Software bugs are inevitable but must be uncovered early to ensure the most reliable software at the lowest cost. It is estimated that about half of software development costs are attributed to making sure the coding is correct. Considering the price of a space mission, the cost of an error could range from thousands during development to millions once a mission is under way.

NASA's 2003 Mars Exploration Rover (MER) Mission is twin rovers sampling Martian rocks, soils, and the atmosphere for at least 90 days.

At $400 million a rover, a coding error that shuts down a rover overnight would in effect be a $4.4 million mistake, not to mention a loss of valuable exploration time on the planet.

To catch such problems in the software code that flies during missions, a software verification and validation technique being developed at Ames is finding flaws automatically, faster, and more precisely than before.

"We detect what can interrupt the program, what can cause the program to crash," says researcher Guillaume Brat.

Software systems driving missions such as MER contain hundreds of thousands of lines of code that NASA developers currently test manually by writing test drivers and running tests as they write the code. The task is time consuming and cumbersome. Furthermore, NASA's large systems with real-time decision capability are difficult to develop and validate because the possibilities for outcomes are so vast.

Brat is part of a team of two developing C Global Surveyor (CGS), a software program based on a technique pioneered in the 1970s that hides all the data except what is necessary for finding errors. The software detects errors automatically, covering all possible execution paths without ever executing the program. Using a tool like CGS can save developers countless hours debugging code, says researcher Arnaud Venet. "You make the computer work for you instead of spending hours doing it."

With CGS, Brat says, "we can reason about all the behaviors with the program at once without having to go through each one of them."

Since its inception, just a few researchers have worked with abstract interpretation, trying to prove that the technique is practical. At present, just 20 or so people in the world might be working to develop efficient algorithms for the technique.

The CGS team started its research with tests using a commercial software tool that uses algorithms for abstract interpretation, to evaluate its effectiveness and to generate interest in a validation and verification tool.
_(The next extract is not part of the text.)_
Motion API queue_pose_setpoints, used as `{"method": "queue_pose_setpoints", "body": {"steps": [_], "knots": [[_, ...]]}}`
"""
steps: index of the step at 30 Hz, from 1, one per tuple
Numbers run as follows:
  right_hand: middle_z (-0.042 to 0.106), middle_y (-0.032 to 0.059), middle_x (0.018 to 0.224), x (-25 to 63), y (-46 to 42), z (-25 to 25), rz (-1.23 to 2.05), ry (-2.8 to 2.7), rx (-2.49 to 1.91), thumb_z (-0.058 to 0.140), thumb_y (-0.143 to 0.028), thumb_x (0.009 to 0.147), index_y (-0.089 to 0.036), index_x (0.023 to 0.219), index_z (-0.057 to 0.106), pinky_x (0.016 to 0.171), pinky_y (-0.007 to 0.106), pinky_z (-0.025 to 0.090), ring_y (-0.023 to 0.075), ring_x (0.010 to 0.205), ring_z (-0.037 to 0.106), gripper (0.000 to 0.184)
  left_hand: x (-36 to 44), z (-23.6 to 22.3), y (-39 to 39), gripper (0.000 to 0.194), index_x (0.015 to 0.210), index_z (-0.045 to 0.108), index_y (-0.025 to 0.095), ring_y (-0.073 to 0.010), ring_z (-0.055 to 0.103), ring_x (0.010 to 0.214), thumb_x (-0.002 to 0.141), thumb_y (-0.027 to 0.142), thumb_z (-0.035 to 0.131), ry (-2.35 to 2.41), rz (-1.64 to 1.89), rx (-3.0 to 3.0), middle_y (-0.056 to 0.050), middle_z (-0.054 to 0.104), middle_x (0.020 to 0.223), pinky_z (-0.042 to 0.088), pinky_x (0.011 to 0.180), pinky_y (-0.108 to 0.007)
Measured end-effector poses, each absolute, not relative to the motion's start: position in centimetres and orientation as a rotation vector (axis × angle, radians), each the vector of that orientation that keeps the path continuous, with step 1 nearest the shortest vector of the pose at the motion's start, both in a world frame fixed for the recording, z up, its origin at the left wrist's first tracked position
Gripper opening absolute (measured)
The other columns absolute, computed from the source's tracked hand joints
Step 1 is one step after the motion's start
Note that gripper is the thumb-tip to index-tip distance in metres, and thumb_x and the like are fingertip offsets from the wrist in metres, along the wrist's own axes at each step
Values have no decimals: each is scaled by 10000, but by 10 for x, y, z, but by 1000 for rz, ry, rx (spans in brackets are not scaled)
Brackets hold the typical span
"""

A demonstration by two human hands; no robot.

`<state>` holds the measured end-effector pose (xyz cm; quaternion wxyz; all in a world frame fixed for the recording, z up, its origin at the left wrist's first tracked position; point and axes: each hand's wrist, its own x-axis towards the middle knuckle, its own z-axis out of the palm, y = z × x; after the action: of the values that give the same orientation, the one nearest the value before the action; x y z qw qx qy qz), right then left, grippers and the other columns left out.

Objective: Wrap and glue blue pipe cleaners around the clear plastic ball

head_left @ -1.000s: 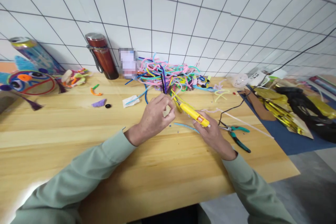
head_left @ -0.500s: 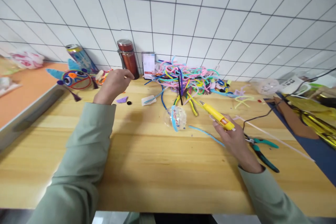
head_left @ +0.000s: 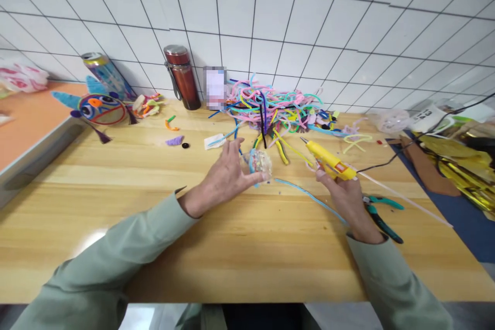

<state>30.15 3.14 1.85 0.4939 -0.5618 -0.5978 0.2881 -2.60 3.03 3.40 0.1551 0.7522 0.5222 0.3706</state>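
My left hand (head_left: 226, 175) is beside a clear plastic ball (head_left: 262, 162) that has a light-blue band round it and small coloured bits inside. Its thumb lies across the near side of the ball and the fingers are spread at the ball's left; whether they touch it is unclear. My right hand (head_left: 344, 193) is wrapped round a yellow glue gun (head_left: 330, 159), its nozzle pointing up and left. Under that hand runs a light-blue pipe cleaner (head_left: 305, 193). Behind the ball lie yellow-handled pliers (head_left: 282, 150), partly covered by pipe cleaners.
A tangled heap of pipe cleaners (head_left: 270, 105) lies along the tiled wall, beside a phone (head_left: 215, 87) and a red-brown flask (head_left: 182, 80). Green-handled pliers (head_left: 382, 216) rest at right. A pipe-cleaner face (head_left: 102, 108) and a can (head_left: 108, 75) are at left.
My left hand swung from the ball to the upper left, then came back to it with fingers spread. The glue gun stays in my right hand, farther from the ball. The view has shifted.
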Motion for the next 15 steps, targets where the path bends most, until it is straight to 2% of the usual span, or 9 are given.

Between the summers of 2002 and 2003 the team processed modules from NASA's Deep Space 1, a spacecraft that in 1999 flight-tested technologies for future missions, and parts of the 1997 Mars Pathfinder (MPF) mission and MER.

During a test with MPF code the commercial tool returned 80 to 85 precision, leaving 15 to 20 percent of the code to be checked manually. "In a mission, that's still a lot of things you have to verify," Brat says.

Six months later, in June 2003, the team applied CGS to the same code, dropping the processing time dramatically, from 40 hours to 35 minutes—and boosting precision to 90 to 95 percent. Early in July the team ran another test. The program completed the job in about 25 minutes.

Currently, CGS is built to look for runtime errors in C code, the coding language for the current Mars mission. Next the group will target C++, the programming language that will be adopted for future missions.

The Mars Technology Program has invested in CGS, and is studying its use for the 2009 Mars Science Laboratory mission. During the next few years the CGS team will customize and test the tool in the MSL software system environment.